Galaxy Digital’s Alex Thorn has offered a somewhat contrarian view, noting that Satoshi’s coins are distributed across approximately 22,000 separate addresses of 50 BTC each. A quantum attacker would need to target each address individually, which provides a degree of practical friction.
Thorn also notes that Bitcoin markets have absorbed large supply shocks before, and even in a worst-case scenario of Satoshi’s coins entering the market, preserving Bitcoin’s fundamental principles at the cost of a price drop of up to 50% could be considered acceptable by many investors.
The Deeper Question: What Does Bitcoin Owe Its Creator?
The convergence of quantum computing research, legal maneuvering, and protocol governance debates raises a question that transcends technology: what does Bitcoin owe to the person who created it?
One view holds that Satoshi’s disappearance was a feature, not a bug. By walking away, Satoshi ensured Bitcoin would be truly decentralized, belonging to no one. From this perspective, Satoshi accepted—perhaps even intended—that the coins would remain untouched forever, a kind of burnt offering to the network’s founding myth.
Another view is more pragmatic. The quantum threat is real and accelerating. Google’s research has compressed the timeline, and Bitcoin’s anti-centralization governance culture makes coordinating large-scale security upgrades extremely difficult. Unlike Ethereum, which has had a formal quantum resistance migration plan since 2018 with four full-time teams, Bitcoin lacks a unified roadmap. If the community cannot act before Q-Day, the consequences could be catastrophic—not just for Satoshi’s coins, but for all 6.9 million vulnerable BTC.
The Noah Doe lawsuit, however frivolous it may appear, exposes something uncomfortable: the law is not designed for bearer assets that exist only as cryptographic keys. If a court were to rule that dormant bitcoin constitutes abandoned property, the ruling would be practically unenforceable without the private keys—but it could still create legal jeopardy for exchanges, custodians, and anyone attempting to move those coins in the future.
As for Craig Wright, his legacy is not the identity of Satoshi but a demonstration that courts will engage with the question. The UK judiciary has definitively declared he is not Nakamoto, but the mere fact that these cases reached trial at all shows that the legal system can be mobilized around Satoshi’s identity and assets.
The Unwanted Crown
Satoshi’s bitcoin was never meant to be a target. It was the natural byproduct of being first—the original miner accumulating block rewards in the network’s earliest days when no one else was mining. Those coins were supposed to sit as a testament to Bitcoin’s creation myth, a silent fortune that proved the creator’s commitment by never being spent.

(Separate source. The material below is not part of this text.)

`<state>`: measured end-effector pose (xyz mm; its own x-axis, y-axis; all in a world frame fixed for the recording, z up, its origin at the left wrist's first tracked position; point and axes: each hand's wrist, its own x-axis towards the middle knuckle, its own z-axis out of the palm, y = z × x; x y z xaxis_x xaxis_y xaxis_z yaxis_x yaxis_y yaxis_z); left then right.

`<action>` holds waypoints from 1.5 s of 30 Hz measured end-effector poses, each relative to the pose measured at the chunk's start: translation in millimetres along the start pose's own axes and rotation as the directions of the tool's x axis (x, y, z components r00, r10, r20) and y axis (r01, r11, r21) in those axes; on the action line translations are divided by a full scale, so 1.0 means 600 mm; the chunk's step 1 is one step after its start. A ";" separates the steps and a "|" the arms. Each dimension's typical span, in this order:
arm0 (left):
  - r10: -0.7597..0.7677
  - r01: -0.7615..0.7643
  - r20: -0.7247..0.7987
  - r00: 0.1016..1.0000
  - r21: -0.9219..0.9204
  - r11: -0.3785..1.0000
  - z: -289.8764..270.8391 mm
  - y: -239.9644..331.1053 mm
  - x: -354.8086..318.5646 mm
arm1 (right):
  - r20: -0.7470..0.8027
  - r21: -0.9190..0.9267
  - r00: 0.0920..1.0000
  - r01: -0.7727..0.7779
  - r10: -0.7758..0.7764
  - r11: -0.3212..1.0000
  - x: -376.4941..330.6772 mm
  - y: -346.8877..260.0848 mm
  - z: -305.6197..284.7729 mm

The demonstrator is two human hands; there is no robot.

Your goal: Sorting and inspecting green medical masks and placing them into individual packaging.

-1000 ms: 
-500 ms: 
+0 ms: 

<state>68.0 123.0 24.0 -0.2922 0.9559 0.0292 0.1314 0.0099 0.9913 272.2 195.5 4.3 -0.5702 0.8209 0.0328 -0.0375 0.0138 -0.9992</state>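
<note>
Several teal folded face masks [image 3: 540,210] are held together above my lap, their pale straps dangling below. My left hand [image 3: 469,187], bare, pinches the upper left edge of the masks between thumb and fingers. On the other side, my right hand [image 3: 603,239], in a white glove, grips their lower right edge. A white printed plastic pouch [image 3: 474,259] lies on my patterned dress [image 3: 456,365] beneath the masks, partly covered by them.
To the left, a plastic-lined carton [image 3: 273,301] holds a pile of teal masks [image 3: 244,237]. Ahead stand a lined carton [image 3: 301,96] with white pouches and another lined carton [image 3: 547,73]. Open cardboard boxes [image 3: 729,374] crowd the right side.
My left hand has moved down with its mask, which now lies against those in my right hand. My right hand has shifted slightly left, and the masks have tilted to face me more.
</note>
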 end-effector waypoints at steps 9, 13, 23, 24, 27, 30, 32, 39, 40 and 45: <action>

Instead, they have become a gravitational center for every force that seeks to challenge or co-opt Bitcoin’s revolutionary promise. Quantum computing threatens the mathematical assumptions that protect them. Craig Wright threatens the legal assumptions about who controls them.
The Noah Doe lawsuit threatens the property assumptions about whether they can be abandoned. And BIP-361 threatens the governance assumptions about whether the community can—or should—intervene.
The irony is thick: the creator who gave Bitcoin to the world, then vanished precisely to prevent any central authority from forming around him, now finds his remaining digital footprint at the center of the very power struggles he sought to escape. Whether Satoshi’s coins survive the quantum era, the courtroom era, and the governance era will test not just Bitcoin’s cryptography, but its soul.